# Task instructions:
Answer with nothing but the number of lines in the listing below that contain "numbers".

# Input material:
== Segment start ==
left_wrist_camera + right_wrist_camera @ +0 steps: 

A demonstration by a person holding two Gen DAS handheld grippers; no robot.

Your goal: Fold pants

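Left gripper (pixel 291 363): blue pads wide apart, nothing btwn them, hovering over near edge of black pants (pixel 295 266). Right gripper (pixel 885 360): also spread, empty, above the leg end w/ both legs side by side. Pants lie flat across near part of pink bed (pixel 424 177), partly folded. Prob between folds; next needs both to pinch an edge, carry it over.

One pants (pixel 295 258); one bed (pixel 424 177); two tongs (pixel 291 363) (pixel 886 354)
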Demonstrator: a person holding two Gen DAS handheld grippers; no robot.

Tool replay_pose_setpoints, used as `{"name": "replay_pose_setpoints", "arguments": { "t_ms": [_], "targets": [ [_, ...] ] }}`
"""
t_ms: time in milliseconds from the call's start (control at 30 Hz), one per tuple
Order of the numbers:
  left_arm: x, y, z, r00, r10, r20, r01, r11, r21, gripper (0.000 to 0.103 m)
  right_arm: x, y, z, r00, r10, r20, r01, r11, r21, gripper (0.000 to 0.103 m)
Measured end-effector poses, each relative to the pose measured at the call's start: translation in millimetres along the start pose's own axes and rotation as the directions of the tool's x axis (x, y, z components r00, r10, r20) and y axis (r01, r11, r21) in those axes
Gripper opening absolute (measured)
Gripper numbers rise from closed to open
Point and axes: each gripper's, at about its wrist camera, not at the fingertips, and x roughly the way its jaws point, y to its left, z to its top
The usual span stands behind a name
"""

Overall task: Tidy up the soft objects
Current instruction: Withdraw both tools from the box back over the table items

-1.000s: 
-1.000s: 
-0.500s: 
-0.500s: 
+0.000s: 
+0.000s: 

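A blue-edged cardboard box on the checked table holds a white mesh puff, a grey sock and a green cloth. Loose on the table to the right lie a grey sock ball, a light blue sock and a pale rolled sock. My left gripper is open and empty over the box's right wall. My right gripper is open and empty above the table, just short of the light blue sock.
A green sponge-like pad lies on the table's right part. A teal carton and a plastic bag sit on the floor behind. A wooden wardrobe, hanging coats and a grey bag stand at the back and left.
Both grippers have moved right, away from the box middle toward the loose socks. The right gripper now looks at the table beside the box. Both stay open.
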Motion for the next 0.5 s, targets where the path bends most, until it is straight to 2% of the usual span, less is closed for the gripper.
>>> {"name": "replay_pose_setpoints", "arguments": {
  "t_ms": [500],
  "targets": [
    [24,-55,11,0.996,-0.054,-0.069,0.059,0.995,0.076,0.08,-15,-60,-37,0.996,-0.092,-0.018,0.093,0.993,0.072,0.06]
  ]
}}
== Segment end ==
# Completed exercise:
2